System responses to ping requests, but not accessible by ssh after hangs.
And if I install guest system with 2Gb RAM, host isn't hangs.

What I need to do for solve that problem?


----------



## bbzz (Apr 8, 2012)

Out of curiosity, why do you need whooping 6GB out of 7GB for Windows?


----------



## G_Nerc (Apr 8, 2012)

It will be terminal server mainly for work with software which consumes not much CPU time, but eats 400-600MB RAM for one instance.
I know that someone starts tell Me that FreeBSD + VirtualBox is a bad solution for critical tasks. But I have 6 Windows PDC+DNS+DHCP servers and 2 MS Exchange Server installation in FreeBSD + VirtualBox and it works fine.
And 6 GB from 7Gb available I whooping for Windows also because host machine will not have any other roles.


----------



## pkubaj (Apr 8, 2012)

If Windows VM in VirtualBox is the only thing this PC will serve for, can't you just install Windows as a host with no VMs?
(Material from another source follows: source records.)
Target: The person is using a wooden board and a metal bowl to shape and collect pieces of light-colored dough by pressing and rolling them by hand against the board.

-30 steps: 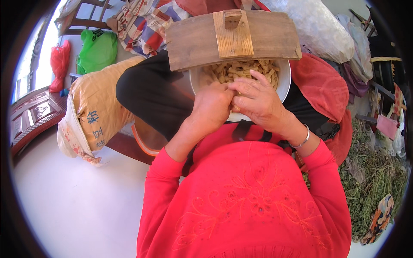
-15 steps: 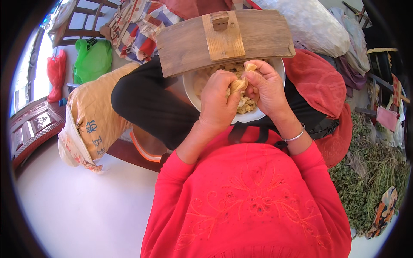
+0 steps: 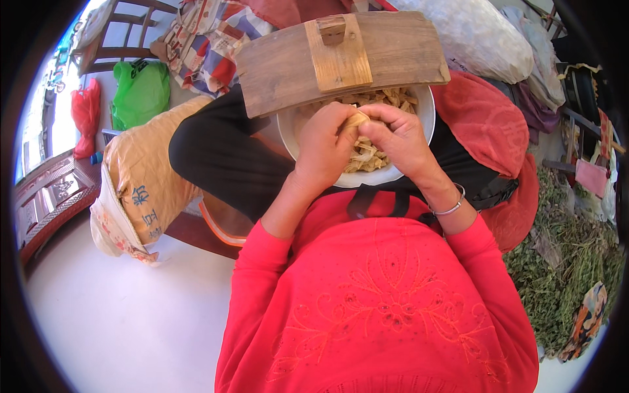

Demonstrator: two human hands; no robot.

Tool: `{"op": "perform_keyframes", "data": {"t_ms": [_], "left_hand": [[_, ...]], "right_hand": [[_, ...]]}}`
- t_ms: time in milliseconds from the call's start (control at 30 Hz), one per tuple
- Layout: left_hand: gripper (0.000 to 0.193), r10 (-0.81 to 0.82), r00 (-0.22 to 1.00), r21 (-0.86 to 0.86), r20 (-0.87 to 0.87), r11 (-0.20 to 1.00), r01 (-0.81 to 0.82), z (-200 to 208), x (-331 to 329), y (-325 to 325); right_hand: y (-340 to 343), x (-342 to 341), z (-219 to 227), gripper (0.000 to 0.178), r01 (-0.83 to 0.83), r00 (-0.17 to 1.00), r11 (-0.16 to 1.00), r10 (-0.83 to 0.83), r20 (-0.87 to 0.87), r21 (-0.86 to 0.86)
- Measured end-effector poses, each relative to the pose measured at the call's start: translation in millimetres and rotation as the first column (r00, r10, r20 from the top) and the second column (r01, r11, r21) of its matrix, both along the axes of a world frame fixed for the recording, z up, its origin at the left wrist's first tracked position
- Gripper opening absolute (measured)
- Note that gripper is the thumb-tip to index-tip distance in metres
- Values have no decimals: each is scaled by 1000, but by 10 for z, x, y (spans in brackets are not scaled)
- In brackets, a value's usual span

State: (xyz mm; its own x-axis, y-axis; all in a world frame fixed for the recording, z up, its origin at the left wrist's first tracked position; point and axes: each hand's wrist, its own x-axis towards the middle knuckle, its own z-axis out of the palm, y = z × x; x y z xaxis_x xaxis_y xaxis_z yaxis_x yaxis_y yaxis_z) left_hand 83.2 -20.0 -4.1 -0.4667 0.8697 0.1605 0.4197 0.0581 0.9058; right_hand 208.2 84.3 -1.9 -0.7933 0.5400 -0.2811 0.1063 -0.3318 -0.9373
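Pale yellow piece: being held between both hands at the upper centre of the frame, over the bowl; much of it is being hidden by fingers, so its full shape cannot be told
Left hand: being curled inward; the piece is being gripped between thumb and bent fingers
Right hand: being closed beside the left; the piece's near end is apparently being pinched by thumb and forefinger
Handling: a light, soft, pliable thing is being suggested by its folds; little weight is likely being borne, and tearing seems the likelier risk than slipping
Hold: best being taken lightly at the two ends, between thumb and forefinger
White bowl: being seen at the upper centre, below the board; its far side is being overhung
Yellowish strips: being contained in the bowl, loosely heaped; similar softness is being judged
Wooden board: being set crosswise at the top centre
Tan sack: being leaned at the left of the frame; its contents are being concealed
Green bag: being seen at the upper left, beside a red bag
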Motion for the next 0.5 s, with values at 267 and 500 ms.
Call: {"op": "perform_keyframes", "data": {"t_ms": [267,500], "left_hand": [[13,-38,998,-183,48,982,47,106,-47,15],[23,-29,964,-282,264,954,105,205,-126,53]], "right_hand": [[79,7,16,18,-60,998,716,28,58,696],[158,21,-48,15,-98,979,993,108,-172,66]]}}
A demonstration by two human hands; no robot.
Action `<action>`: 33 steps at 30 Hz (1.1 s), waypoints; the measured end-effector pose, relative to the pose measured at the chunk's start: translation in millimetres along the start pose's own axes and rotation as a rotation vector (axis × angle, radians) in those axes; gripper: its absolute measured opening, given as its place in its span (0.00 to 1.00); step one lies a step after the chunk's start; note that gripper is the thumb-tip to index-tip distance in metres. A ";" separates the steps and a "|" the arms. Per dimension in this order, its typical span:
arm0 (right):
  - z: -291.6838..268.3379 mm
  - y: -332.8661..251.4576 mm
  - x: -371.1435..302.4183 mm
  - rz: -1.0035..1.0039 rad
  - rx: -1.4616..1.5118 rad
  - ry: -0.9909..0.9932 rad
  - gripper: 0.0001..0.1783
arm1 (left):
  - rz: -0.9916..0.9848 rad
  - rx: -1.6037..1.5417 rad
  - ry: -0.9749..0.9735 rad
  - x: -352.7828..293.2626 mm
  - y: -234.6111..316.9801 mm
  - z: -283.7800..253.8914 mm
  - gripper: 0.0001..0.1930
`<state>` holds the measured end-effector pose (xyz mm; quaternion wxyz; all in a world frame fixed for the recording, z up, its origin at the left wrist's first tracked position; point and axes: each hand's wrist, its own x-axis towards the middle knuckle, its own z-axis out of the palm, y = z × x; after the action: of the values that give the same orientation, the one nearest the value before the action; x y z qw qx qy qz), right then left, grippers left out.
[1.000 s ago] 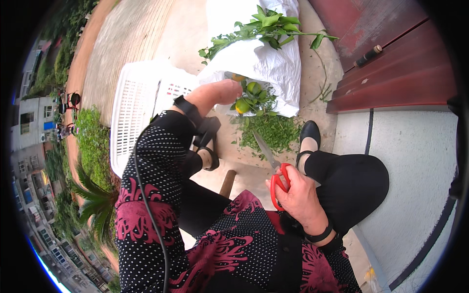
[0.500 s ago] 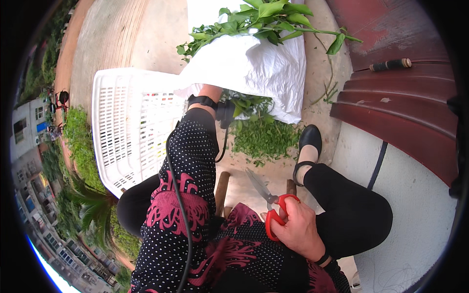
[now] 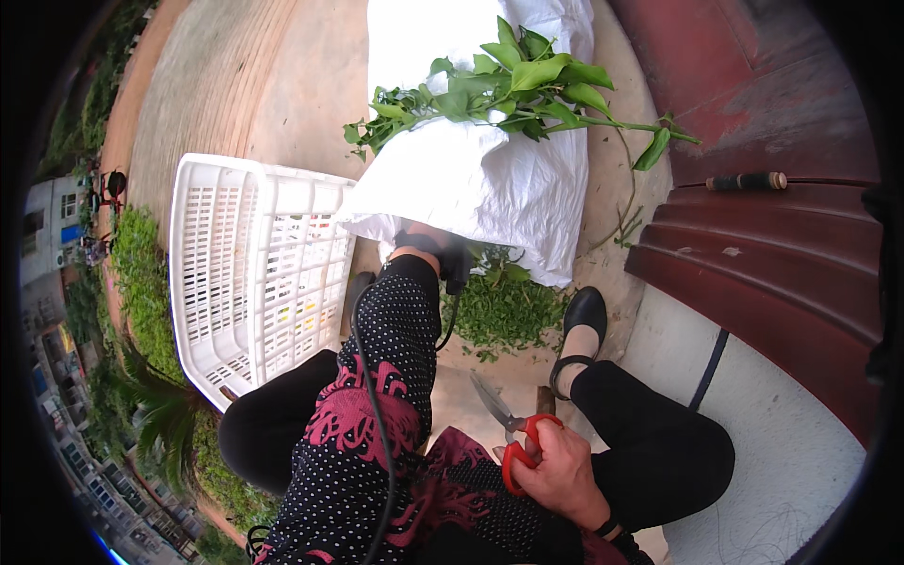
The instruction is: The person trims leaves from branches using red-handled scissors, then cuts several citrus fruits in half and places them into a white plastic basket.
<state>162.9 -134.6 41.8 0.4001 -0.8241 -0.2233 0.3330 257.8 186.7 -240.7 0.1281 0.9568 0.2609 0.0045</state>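
My right hand (image 3: 565, 474) is closed around the red handles of a pair of scissors (image 3: 499, 410), low in front of my lap. The blades point up and to the left. My left forearm (image 3: 395, 306), in a dotted black sleeve, reaches forward, and the hand is hidden beneath the edge of a white woven sack (image 3: 452, 179). Its fingers cannot be seen. Across the top of the sack lies a leafy green branch (image 3: 537, 75). Below the sack's edge a pile of cut green leaves (image 3: 508, 311) covers the ground.
Left of my arm stands a white slatted plastic basket (image 3: 301, 254). A dark-red ridged surface (image 3: 753, 226) at the right bears a short black stick-like piece (image 3: 746, 181). My black shoe (image 3: 585, 315) is beside the leaf pile. A black cable (image 3: 369, 395) runs along my left sleeve.
My left hand has slid further under the sack, its wrist now partly covered. The view has shifted, so sack, branch and basket sit lower in it. The scissors stay in my right hand.
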 end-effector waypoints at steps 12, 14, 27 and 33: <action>6.2 -4.2 -15.4 -0.046 -0.093 0.009 0.20 | 0.037 -0.218 0.122 -0.8 22.4 -21.8 0.20; 9.9 -5.8 -20.2 -0.086 -0.094 0.046 0.21 | 0.076 -0.334 0.130 -14.3 29.2 -36.5 0.20; 32.3 -4.9 -44.6 -0.019 0.347 0.215 0.10 | -0.140 -2.025 -0.431 -196.6 84.3 -155.0 0.39; 30.2 1.6 -53.6 0.040 0.844 0.146 0.10 | 0.153 -2.128 -0.530 -236.1 91.7 -206.4 0.39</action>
<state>104.7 -154.1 46.5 0.7106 -0.6136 -0.0222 0.3435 84.0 42.4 -4.7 0.9390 0.3417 0.0278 0.0294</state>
You know, performance in VM is crippled at best and you won't be using this host anything else.


----------



## G_Nerc (Apr 9, 2012)

pkubaj said:
			
		

> If Windows VM in VirtualBox is the only thing this PC will serve for, can't you just install Windows as a host with no VMs? You know, performance in VM is crippled at best and you won't be using this host anything else.
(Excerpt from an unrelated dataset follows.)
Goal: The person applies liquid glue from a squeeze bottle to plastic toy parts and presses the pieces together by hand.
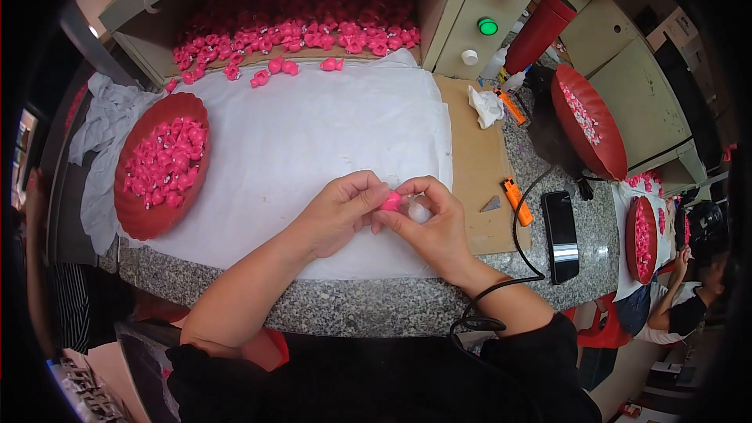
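Note:
Above the near part of the white cloth, both hands meet around a small glossy pink plastic piece. My left hand pinches it between thumb and fingers, hiding part of it. My right hand has thumb and forefinger curled at the piece's right side. Inside that curl sits a small whitish, translucent rounded thing, whose kind I cannot make out. A red fluted bowl full of similar pink pieces stands at the left of the cloth.
A grey cabinet at the back holds a heap of pink pieces. On the right lie orange cutters, a phone, a black cable and another red bowl. A person sits farther right.

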Tool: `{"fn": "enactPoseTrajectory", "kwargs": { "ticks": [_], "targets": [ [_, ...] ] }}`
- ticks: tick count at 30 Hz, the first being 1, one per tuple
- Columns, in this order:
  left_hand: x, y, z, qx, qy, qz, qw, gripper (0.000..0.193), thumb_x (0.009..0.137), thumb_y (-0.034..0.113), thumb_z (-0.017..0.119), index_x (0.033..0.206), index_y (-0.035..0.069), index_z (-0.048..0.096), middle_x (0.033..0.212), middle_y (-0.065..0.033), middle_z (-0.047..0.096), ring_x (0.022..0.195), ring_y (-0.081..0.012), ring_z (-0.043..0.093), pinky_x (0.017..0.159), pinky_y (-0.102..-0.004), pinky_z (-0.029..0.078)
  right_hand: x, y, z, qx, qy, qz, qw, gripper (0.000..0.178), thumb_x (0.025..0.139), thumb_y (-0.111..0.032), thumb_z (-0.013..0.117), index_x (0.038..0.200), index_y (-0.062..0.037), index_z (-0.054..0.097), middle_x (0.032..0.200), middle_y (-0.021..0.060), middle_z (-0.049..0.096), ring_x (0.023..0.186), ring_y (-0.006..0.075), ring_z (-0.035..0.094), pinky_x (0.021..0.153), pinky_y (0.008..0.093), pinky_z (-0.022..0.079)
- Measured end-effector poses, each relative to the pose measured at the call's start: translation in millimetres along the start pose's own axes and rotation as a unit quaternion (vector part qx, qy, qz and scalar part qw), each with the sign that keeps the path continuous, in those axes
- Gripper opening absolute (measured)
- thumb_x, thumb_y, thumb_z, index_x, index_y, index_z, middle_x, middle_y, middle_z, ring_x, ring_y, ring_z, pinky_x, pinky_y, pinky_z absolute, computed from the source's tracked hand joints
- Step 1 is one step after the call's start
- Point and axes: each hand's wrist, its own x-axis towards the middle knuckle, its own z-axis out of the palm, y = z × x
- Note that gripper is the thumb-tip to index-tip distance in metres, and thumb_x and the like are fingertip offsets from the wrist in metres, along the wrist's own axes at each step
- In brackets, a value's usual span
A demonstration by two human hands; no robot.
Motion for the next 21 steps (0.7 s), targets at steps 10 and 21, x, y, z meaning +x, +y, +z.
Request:
{"fn": "enactPoseTrajectory", "kwargs": {
  "ticks": [10,21],
  "targets": [
    [1,2,8,0.070,0.072,0.041,0.994,0.018,0.086,0.021,0.049,0.079,0.005,0.053,0.075,-0.0025,0.055,0.066,-0.0083,0.046,0.060,-0.0218,0.038,3,-2,2,0.051,0.019,0.001,0.999,0.033,0.065,-0.010,0.072,0.090,-0.0025,0.052,0.080,0.0031,0.052,0.071,0.0071,0.050,0.062,0.0192,0.043],
    [5,8,-4,0.119,0.133,0.072,0.981,0.017,0.084,0.021,0.051,0.079,0.004,0.053,0.071,-0.0006,0.052,0.059,-0.0063,0.039,0.055,-0.0187,0.033,13,-21,-26,0.301,-0.050,0.171,0.937,0.022,0.083,-0.013,0.050,0.101,-0.0018,0.046,0.089,0.0102,0.056,0.072,0.0155,0.056,0.066,0.0266,0.047]
  ]
}}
Thank you, but I need an answer for my question.


----------



## wblock@ (Apr 9, 2012)

Wait... Windows 2003 *32-bit*?  It's not going to see more than about 3.5G anyway.  Unless PAE is involved, and it might be.


----------



## G_Nerc (Apr 9, 2012)

Good day *wblock@*! Maybe your version is  right, but Windows 2003 32bit installs without problem on native machine with more than 4Gb RAM. And if problem in 32bit Windows, does it mean that host machine must completely hangs? Maybe needs some dig in that problem for good PR to VirtualBox developers and maintainers?


----------



## da1 (Apr 10, 2012)

Firstly, I would like to point out what wblock said about the 32 bit architecture of Windows; you will not able to use 4GB of RAM or more on it. Maybe you can try a 64 bit version?

Then, off to debugging. 
1) Show us the settings you have for the Windows VM

```
VBoxManage showvminfo <vm_name>
```

Open several terminals to the host OS and monitor the disks, top, vmstat, and enable the "all" log in /etc/syslog.conf:

```
*.*                  /var/log/all.log
```
then, create the file and restart syslog and monitor this log in yet another terminal.
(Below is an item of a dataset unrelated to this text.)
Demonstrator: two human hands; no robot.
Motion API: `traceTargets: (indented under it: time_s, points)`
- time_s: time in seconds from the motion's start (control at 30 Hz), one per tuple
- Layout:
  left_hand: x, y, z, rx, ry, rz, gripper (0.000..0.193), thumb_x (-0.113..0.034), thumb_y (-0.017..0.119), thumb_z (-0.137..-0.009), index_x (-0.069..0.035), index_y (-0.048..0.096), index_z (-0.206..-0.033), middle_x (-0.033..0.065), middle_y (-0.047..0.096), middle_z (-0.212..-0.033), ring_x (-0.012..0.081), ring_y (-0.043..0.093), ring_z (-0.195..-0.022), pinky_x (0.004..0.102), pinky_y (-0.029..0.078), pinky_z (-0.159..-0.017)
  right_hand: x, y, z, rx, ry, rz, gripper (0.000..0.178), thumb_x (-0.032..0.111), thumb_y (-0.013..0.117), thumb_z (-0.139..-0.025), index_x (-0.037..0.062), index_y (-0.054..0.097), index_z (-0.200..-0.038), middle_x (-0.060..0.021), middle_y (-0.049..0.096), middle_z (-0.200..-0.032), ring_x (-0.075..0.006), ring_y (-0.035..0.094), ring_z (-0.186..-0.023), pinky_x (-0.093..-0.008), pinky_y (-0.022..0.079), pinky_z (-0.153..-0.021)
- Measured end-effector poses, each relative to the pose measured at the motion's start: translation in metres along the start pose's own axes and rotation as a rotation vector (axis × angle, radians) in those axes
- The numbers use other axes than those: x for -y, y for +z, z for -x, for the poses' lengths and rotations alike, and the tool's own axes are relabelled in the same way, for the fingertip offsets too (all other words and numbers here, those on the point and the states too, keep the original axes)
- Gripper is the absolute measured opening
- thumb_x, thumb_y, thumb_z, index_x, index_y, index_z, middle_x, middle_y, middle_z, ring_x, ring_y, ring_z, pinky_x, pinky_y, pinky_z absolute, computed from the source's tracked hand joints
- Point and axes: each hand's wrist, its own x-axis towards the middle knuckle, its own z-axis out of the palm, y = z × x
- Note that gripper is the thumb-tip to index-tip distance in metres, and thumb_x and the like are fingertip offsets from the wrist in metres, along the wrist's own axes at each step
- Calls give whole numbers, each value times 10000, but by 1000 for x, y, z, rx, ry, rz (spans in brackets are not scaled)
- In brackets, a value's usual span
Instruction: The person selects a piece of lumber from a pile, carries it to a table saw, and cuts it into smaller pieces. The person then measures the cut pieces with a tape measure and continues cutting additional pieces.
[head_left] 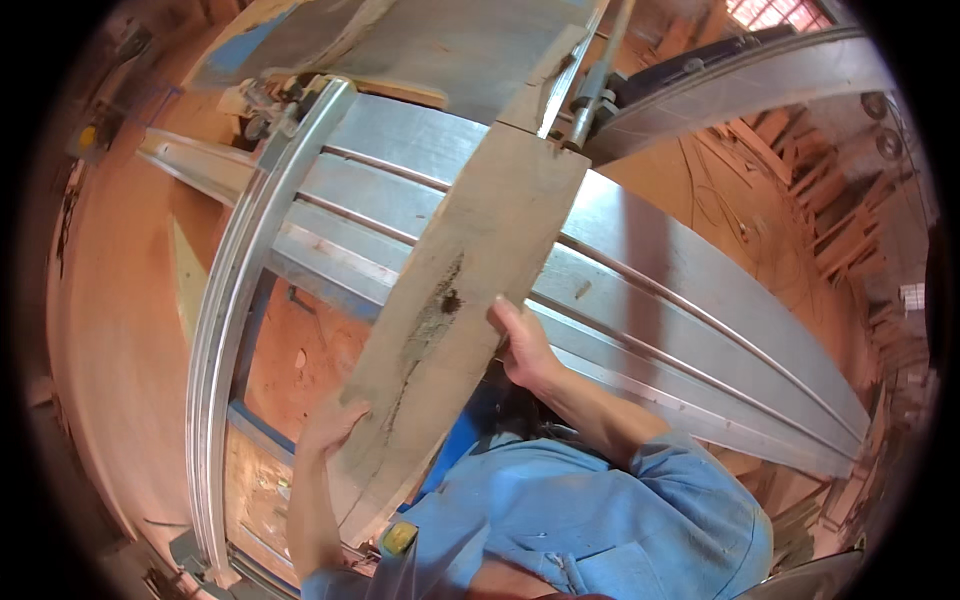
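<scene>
The left hand [328, 428] pinches the left edge of a long plank [465, 310] toward its near end, thumb on top. The right hand [525, 350] clasps the opposite edge farther along; the fingers under the wood are hidden on both. The plank, knotted and cracked, slants across a grooved metal counter [740, 310], its near end by the blue shirt [610, 510] and a yellow clip-on item [400, 538].

At the far end, a narrower wooden piece [545, 80] and a metal rod [622, 35] stand close in line. A broad curved metal beam [740, 95] bounds the upper right, and a silver rail [228, 260] borders the left. Grooved metal extends on either side of the plank, with a small chip [583, 290] to its right. Floor [120, 300] opens beyond the rail; scrap wood [850, 215] crowds the far right.
</scene>
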Motion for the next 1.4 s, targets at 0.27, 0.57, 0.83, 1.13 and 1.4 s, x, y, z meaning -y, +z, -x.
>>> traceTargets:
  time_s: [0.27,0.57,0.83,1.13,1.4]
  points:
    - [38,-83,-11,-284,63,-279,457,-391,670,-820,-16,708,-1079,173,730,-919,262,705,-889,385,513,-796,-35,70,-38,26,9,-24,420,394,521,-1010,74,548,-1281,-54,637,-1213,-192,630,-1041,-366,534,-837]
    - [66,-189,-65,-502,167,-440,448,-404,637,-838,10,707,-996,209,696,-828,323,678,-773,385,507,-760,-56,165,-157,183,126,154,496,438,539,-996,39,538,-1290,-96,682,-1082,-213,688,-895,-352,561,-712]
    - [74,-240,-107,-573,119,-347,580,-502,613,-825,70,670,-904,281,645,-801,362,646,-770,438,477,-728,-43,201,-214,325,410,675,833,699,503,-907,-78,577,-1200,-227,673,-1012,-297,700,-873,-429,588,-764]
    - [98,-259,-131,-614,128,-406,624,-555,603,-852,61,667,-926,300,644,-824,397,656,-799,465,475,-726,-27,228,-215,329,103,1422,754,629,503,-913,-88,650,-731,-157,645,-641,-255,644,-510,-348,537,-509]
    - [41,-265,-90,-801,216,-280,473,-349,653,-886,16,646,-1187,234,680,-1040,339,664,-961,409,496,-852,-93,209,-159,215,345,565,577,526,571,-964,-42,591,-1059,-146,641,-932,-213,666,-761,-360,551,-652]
You said that the host is hung and ssh doesn't work. Maybe you can monitor network buffers in another terminal. BTW, do you have swap configured for the host? Is is getting full?

PS: Although 


> Windows 2003 32bit installs without problem on native machine with more than 4Gb RAM.


 you will not be able to use more than 4 (sometimes not more than 3.5G) RAM.


----------



## freethread (Apr 10, 2012)

PAE and AWE API are supported in Windows 2003 32bit, up to 8GB (but in some cases the machine can only see 6GB). What I don't know is the total amount of memory in 32bit machines without PAE support (non Windows host) and 32bit VM (guest).


----------



## wblock@ (Apr 11, 2012)

VirtualBox might not handle a guest using PAE.


----------



## dalecosp (Apr 11, 2012)

Long time user, but not a developer here, but I'm pretty curious on the "swap" issue as well.  You've got a hardware box telling F*ree*BSD it has 7G of RAM, might it not try to do quite a bit of "swapping" when VirtualBox gets busy?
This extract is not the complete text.